Friday, May 22, 2020

Today -100: May 22, 1920: Of ending wars, acts of savagery, cabinets, and the world’s enigma


The House of Representatives passes the Knox Resolution declaring the war over, unchanged from the Senate version already passed, in order to get it vetoed in time for the Republican Convention. The R’s have shifted their rationale a bit, saying this is needed to end all those wartime measures, especially the ones giving unusual powers to the executive branch. D’s retort that they could have just repealed those measures if they didn’t also want an election issue.

German Foreign Minister Adolph Koestler tells the Reichstag that Germany will complain to the League of Nations about the alleged acts of “savagery” by black French soldiers in the Ruhr.

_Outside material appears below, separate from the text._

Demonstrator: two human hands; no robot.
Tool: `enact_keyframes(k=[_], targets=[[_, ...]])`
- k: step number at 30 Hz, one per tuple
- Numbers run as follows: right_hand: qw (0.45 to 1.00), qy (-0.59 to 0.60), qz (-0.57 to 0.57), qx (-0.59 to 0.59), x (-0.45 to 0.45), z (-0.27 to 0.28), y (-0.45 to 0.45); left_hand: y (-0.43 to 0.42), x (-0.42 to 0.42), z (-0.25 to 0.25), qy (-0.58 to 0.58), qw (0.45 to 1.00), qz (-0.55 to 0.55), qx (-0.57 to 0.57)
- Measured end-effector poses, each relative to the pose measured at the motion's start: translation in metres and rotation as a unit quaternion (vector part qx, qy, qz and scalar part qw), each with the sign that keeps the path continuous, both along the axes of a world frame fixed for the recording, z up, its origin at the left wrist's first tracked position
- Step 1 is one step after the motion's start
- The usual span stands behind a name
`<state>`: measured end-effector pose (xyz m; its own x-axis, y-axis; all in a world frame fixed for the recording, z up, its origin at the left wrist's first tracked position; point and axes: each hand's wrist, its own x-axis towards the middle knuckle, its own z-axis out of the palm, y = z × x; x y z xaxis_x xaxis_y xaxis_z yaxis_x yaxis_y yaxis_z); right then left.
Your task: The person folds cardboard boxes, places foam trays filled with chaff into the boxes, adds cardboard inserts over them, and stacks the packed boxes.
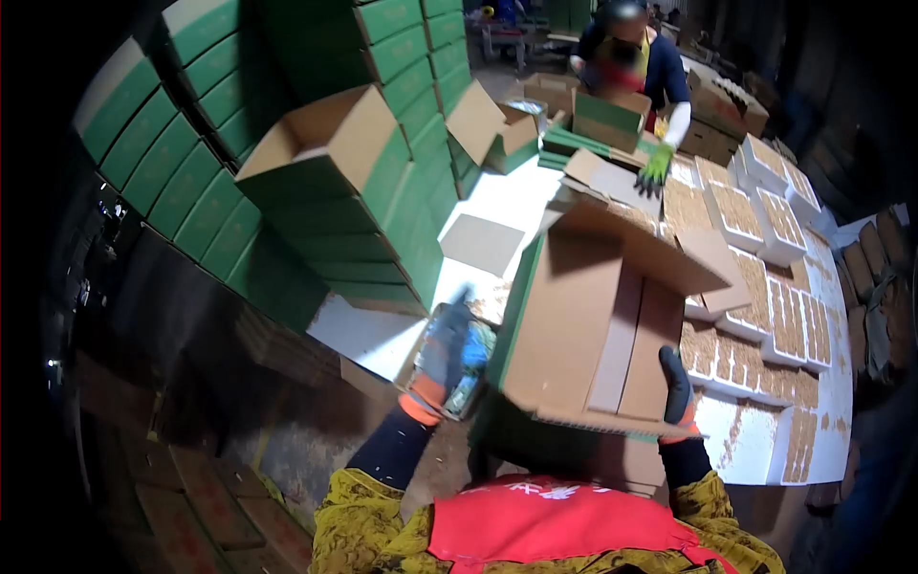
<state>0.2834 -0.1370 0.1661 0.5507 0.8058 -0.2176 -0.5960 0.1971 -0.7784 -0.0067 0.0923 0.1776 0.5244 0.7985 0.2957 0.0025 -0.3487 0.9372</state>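
Observation:
An open green-and-brown cardboard box [574,325] stands tilted in front of me, its flaps up and its inside showing bare cardboard. My right hand [677,387], in a dark glove with an orange cuff, grips the near right wall of the box, thumb inside and the other fingers hidden. To the left of the box, my left hand [447,354] is slightly blurred, its gloved fingers stretched out and holding nothing I can see. Beneath it is a small container [469,397] with blue and green packets.
Stacked green boxes [191,191] rise at left; an open box [325,143] tops a nearer stack. White trays [765,297] of small tan pieces cover the right table. Flat cardboard [481,244] lies on a white surface. Across the table, a person [660,77] reaches with a green glove.

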Motion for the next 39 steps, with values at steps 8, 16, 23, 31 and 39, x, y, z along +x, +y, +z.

In Italy, Francesco Nitti forms a new cabinet, his third in the last year, another attempt at a broad coalition with Catholics and liberals and whatnot. The government is trying to demobilize the army, but officers are refusing to be demobilized. I didn’t know it worked like that.

The Dearborn Independent publishes the first of owner Henry Ford’s series of editorials “The International Jew: The World’s Problem,” a loose adaptation of The Protocols of the Elders of Zion. “The Jew is the world’s enigma. Poor in his masses, he yet controls the world’s finances. Scattered abroad without country or government, he yet presents a unity of race continuity which no other people has achieved. Living under legal disabilities in almost every land, he has become the power behind many a throne. There are ancient prophecies to the effect that the Jew will return to his own land and from that center rule the world, though not until he has undergone an assault by the united nations of mankind.”